● HOW TO COMPLETE THIS TASK:
The lines to repeat are those below from the one containing "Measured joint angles" down to the one containing "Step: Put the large", both included; reproduce them exactly and nothing else.

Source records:
# # # # # # #
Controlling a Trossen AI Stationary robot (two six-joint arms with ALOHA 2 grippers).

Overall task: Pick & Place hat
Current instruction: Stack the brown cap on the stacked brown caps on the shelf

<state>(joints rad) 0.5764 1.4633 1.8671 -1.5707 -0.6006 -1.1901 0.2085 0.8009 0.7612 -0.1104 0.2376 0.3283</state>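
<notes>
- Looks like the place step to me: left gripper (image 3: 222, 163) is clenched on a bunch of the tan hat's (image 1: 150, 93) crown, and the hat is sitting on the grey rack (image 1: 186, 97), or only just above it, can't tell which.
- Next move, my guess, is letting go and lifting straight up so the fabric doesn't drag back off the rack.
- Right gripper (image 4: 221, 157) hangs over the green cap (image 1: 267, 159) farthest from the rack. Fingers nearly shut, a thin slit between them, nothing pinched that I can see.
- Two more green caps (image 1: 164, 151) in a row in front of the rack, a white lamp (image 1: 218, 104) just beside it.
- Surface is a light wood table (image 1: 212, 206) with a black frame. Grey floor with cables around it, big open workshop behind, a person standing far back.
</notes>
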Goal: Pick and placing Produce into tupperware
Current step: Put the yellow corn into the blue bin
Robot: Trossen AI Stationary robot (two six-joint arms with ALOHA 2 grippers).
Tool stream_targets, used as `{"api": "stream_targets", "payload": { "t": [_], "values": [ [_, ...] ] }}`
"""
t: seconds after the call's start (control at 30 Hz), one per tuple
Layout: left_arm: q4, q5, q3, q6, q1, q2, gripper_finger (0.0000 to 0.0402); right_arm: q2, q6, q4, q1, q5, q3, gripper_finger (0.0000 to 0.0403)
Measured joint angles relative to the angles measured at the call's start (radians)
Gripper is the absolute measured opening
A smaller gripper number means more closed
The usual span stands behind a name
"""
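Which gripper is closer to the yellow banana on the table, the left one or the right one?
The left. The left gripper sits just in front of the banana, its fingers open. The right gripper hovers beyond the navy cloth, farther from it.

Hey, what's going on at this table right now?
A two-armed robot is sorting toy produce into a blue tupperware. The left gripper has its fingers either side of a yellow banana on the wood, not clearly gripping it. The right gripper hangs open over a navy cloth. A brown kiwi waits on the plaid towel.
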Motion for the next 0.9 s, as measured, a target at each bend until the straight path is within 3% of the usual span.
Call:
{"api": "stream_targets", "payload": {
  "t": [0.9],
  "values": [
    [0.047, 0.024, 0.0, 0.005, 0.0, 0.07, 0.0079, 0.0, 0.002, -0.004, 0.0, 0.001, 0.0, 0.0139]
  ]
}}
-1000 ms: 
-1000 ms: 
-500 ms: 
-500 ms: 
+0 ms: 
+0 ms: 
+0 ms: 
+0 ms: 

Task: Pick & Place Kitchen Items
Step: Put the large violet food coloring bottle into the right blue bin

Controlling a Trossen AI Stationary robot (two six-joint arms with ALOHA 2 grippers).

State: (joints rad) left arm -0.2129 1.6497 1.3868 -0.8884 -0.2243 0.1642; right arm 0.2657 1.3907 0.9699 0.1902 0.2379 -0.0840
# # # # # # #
● SOLUTION FOR THIS TASK:
Measured joint angles relative to the angles measured at the call's start (radians)
Gripper is the absolute measured opening
A smaller gripper number means more closed
The usual span stands behind a name
"""
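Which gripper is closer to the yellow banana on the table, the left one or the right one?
The left. The left gripper sits just in front of the banana, its fingers open. The right gripper hovers beyond the navy cloth, farther from it.

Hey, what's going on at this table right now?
A two-armed robot is sorting toy produce into a blue tupperware. The left gripper has its fingers either side of a yellow banana on the wood, not clearly gripping it. The right gripper hangs open over a navy cloth. A brown kiwi waits on the plaid towel.
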Motion for the next 0.9 s, as measured, a target at each bend until the straight path is within 3% of the usual span.
Call:
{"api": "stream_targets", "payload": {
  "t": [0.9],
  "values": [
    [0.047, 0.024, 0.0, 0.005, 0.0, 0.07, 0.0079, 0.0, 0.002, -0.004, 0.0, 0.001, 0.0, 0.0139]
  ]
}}
-1000 ms: 
-1000 ms: 
-500 ms: 
-500 ms: 
+0 ms: 
+0 ms: 
+0 ms: 
+0 ms: 

Task: Pick & Place Kitchen Items
Step: Put the large violet food coloring bottle into the right blue bin

There is no more to the answer.